EXERCISE PROMPT
The listing below should be written out exactly; please include all of it.

DATASET SECTION
━━━

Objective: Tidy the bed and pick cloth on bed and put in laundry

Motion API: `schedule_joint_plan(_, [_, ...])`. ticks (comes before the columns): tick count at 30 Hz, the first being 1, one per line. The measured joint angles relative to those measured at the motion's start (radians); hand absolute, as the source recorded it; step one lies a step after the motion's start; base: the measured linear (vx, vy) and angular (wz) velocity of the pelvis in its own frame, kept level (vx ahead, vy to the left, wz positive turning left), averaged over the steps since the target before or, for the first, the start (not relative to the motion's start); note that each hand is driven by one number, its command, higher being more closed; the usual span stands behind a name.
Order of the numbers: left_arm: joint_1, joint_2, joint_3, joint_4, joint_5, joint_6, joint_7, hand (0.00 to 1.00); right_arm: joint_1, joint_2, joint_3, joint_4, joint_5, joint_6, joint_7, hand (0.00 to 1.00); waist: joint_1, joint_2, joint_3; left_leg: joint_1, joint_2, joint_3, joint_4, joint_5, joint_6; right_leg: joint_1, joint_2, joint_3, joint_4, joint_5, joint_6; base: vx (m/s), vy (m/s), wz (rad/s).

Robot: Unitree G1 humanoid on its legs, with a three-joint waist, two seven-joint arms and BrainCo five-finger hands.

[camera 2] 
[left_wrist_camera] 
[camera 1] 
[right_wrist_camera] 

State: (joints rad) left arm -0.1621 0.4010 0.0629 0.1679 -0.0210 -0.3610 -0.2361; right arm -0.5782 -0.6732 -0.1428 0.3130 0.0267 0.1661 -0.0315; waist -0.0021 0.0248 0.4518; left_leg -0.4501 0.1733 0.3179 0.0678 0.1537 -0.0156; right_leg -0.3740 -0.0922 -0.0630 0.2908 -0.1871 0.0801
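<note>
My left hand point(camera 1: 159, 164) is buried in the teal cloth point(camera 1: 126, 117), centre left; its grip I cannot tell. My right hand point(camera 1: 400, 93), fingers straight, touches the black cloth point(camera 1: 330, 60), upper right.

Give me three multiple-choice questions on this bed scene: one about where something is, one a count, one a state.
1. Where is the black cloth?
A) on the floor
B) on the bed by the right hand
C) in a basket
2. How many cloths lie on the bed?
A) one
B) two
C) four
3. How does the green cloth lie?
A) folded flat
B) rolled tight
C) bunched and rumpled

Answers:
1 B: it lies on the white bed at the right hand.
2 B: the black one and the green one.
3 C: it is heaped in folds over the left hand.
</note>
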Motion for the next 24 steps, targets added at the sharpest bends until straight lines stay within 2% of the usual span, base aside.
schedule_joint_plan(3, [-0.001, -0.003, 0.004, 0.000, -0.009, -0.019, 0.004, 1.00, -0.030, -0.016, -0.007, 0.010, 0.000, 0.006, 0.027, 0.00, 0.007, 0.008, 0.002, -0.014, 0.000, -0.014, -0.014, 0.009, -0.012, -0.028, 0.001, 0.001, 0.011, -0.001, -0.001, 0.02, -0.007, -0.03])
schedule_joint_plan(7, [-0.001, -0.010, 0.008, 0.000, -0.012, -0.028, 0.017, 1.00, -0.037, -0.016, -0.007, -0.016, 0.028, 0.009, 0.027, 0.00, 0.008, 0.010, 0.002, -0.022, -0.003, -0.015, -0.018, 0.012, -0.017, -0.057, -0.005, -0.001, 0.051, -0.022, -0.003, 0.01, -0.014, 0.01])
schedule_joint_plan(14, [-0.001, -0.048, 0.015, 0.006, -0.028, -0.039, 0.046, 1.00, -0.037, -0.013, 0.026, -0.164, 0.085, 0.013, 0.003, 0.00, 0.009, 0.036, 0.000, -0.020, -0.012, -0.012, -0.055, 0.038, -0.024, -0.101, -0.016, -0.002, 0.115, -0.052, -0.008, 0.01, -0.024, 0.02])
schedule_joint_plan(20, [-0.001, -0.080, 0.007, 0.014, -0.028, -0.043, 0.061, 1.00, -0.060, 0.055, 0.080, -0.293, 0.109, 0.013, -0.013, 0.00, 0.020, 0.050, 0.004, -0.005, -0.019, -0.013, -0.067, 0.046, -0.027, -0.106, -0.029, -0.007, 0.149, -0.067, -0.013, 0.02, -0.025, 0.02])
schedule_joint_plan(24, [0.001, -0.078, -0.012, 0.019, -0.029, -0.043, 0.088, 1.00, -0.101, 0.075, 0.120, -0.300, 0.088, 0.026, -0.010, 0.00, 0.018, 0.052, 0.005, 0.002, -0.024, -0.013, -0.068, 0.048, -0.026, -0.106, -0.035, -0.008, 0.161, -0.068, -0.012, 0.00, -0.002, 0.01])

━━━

RESPONSE AREA
Objective: Tidy the bed and pick cloth on bed and put in laundry

Motion API: `schedule_joint_plan(_, [_, ...])`. ticks (comes before the columns): tick count at 30 Hz, the first being 1, one per line. The measured joint angles relative to those measured at the motion's start (radians); hand absolute, as the source recorded it; step one lies a step after the motion's start; base: the measured linear (vx, vy) and angular (wz) velocity of the pelvis in its own frame, kept level (vx ahead, vy to the left, wz positive turning left), averaged over the steps since the target before or, for the first, the start (not relative to the motion's start); note that each hand is driven by one number, its command, higher being more closed; the usual span stands behind a name.
Order of the numbers: left_arm: joint_1, joint_2, joint_3, joint_4, joint_5, joint_6, joint_7, hand (0.00 to 1.00); right_arm: joint_1, joint_2, joint_3, joint_4, joint_5, joint_6, joint_7, hand (0.00 to 1.00); waist: joint_1, joint_2, joint_3; left_leg: joint_1, joint_2, joint_3, joint_4, joint_5, joint_6; right_leg: joint_1, joint_2, joint_3, joint_4, joint_5, joint_6; base: vx (m/s), vy (m/s), wz (rad/s).

Robot: Unitree G1 humanoid on its legs, with a three-joint waist, two seven-joint arms and BrainCo five-finger hands.

[camera 2] 
[left_wrist_camera] 
[camera 1] 
[right_wrist_camera] 

State: (joints rad) left arm -0.1621 0.4010 0.0629 0.1679 -0.0210 -0.3610 -0.2361; right arm -0.5782 -0.6732 -0.1428 0.3130 0.0267 0.1661 -0.0315; waist -0.0021 0.0248 0.4518; left_leg -0.4501 0.1733 0.3179 0.0678 0.1537 -0.0156; right_leg -0.3740 -0.0922 -0.0630 0.2908 -0.1871 0.0801
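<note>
My left hand point(camera 1: 159, 164) is buried in the teal cloth point(camera 1: 126, 117), centre left; its grip I cannot tell. My right hand point(camera 1: 400, 93), fingers straight, touches the black cloth point(camera 1: 330, 60), upper right.

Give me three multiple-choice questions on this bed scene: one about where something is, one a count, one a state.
1. Where is the black cloth?
A) on the floor
B) on the bed by the right hand
C) in a basket
2. How many cloths lie on the bed?
A) one
B) two
C) four
3. How does the green cloth lie?
A) folded flat
B) rolled tight
C) bunched and rumpled

Answers:
1 B: it lies on the white bed at the right hand.
2 B: the black one and the green one.
3 C: it is heaped in folds over the left hand.
</note>
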Motion for the next 24 steps, targets added at the sharpest bends until straight lines stay within 2% of the usual span, base aside.
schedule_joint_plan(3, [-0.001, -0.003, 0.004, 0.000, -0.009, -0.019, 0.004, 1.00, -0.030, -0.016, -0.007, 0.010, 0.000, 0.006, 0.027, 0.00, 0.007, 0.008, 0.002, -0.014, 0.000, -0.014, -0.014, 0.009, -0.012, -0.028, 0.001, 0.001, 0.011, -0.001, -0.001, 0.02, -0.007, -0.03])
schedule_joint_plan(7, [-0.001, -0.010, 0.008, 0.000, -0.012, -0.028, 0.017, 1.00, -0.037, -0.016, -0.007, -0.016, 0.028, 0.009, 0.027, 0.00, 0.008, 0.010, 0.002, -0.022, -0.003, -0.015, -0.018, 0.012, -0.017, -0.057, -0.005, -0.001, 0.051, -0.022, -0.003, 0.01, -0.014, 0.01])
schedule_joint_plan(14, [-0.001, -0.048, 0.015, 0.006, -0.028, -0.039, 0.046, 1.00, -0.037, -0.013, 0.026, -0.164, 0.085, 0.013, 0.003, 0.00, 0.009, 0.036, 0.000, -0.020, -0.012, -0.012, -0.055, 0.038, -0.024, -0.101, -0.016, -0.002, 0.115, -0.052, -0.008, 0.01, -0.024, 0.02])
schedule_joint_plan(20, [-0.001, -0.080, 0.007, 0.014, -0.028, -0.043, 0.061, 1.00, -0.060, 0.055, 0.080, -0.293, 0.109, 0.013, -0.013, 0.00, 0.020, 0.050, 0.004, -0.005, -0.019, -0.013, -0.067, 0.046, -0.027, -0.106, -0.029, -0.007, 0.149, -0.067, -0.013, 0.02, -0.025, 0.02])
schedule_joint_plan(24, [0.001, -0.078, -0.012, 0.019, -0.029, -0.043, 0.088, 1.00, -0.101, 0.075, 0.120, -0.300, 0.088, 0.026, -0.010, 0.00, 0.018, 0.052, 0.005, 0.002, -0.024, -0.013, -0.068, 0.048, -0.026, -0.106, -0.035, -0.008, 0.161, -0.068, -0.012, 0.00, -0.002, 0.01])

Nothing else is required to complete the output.